Lord Mortimer sighed deeply. “On every side,” cried he, “I find I have been the dupe of art; but it was only the deceit of one could agonize my soul.” Still, however, he was inexorable to all his father could say relative to Lady Euphrasia.

Lady Martha was at last called in as an auxiliary; she was now as strenuous for the connection as ever Lord Cherbury had been. A longer indulgence of Lord Mortimer’s grief, she feared, would completely undermine his health, and either render him a burden to himself, or precipitate him to an early grave. Whilst he continued single, she knew he would not consider any vigorous exertions for overcoming that grief necessary; but if once united, she was convinced, from the rectitude and sensibility of his disposition, he would struggle against his feelings, in order to fulfil the incumbent duties he had imposed upon himself. Thus did she deem a union requisite to rouse him to exertion; to restore his peace, and in all probability to save his life.
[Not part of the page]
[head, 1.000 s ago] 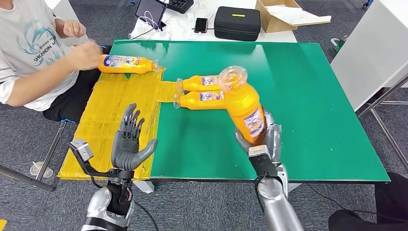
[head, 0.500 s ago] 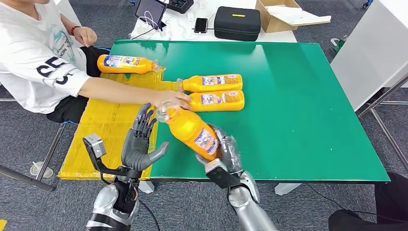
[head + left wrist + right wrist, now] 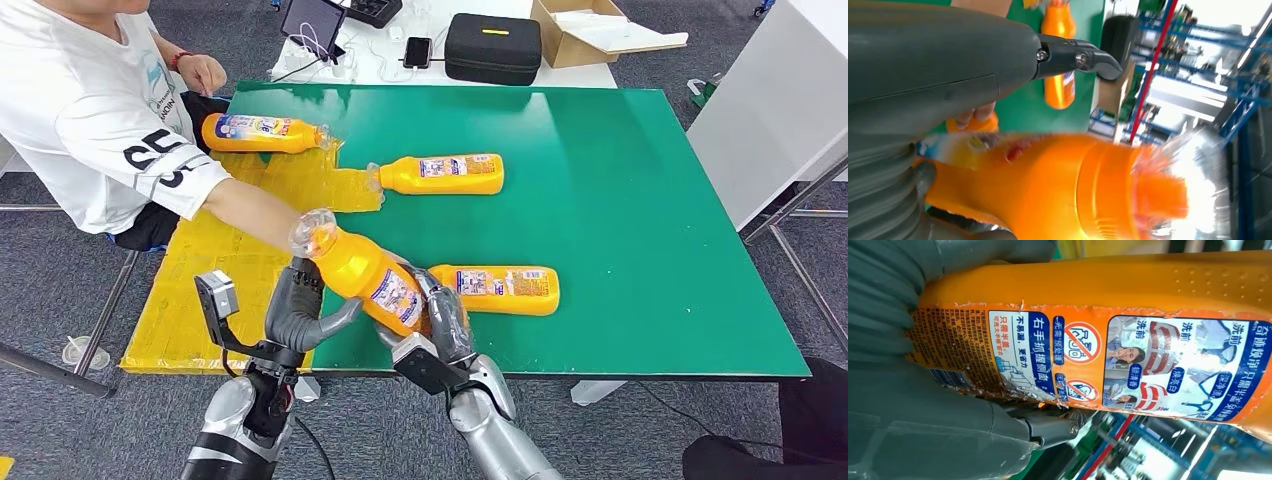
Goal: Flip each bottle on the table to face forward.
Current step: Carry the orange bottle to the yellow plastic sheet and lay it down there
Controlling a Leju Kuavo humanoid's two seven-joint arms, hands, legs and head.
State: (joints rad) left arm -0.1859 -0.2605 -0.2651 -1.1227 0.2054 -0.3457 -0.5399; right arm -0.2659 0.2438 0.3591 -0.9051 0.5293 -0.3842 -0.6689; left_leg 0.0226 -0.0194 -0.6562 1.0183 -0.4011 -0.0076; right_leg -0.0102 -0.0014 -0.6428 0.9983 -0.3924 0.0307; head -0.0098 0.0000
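Desk: green top, yellow sheet at its left side.
Person: seated left, arm reaching toward my held bottle.
Held bottle: tilted, cap up-left, above the desk's near edge.
Other bottles: three lying flat; nearest bottle just beside my right hand.
My right hand: fingers wrapped around the held bottle's base.
My left hand: fingers spread, holding nothing, beside the held bottle.

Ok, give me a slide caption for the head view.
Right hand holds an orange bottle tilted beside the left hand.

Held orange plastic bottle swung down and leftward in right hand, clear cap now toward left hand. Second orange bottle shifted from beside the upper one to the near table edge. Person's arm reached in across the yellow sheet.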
She joined in her brother’s arguments and entreaties, with tears she joined in them, and besought Mortimer to accede to their wishes. She called him the last hope of their house. He had long, she said, been the pride, the delight of their days; their comfort, their existence were interwoven in his; if he sunk, they sunk with him.

The yielding soul of Mortimer could not resist such tenderness, and he gave a promise of acting as they wished. He imagined he could not be more wretched; but scarcely had this promise passed his lips, ere he felt an augmentation of misery. To enter into new engagements, to resign the sweet though melancholy privilege of indulging his feelings, to fetter at once both soul and body, were ideas that filled him with unutterable anguish. A thousand times was he on the point of retracting his regretted and reluctant promise, had not honor interposed, and showed the inability of doing so, without an infringement on its principles. Thus entangled, Mortimer endeavored to collect his scattered thoughts, and in order to try and gain some composure, he altered his former plan of acting, and mingled as much as possible in society. He strove to fly from himself, that by so doing he might fly from the corrosive remembrances which embittered his life. But who shall paint his agonies at the unexpected sight of Amanda at the Macqueens? The exertions he had for some time before compelled himself to make, had a little abated the pain of his feelings; but that pain returned with redoubled violence at her presence, and every idea of present composure, or of future tranquillity, vanished. He felt with regret, anguish, that she was as dear as ever to his soul, and his destined union became more hateful than ever to him. He tried, by recollecting her conduct, to awaken his resentment; but, alas! softness, in spite of all his efforts to the contrary, was the predominant feeling of his soul. Her pallid cheek, her deep dejection, seemed to say she was the child of sorrow and repentance. To soothe that sorrow, to strengthen that repentance, oh! how delightful unto him; but either he durst not do, situated as he then was.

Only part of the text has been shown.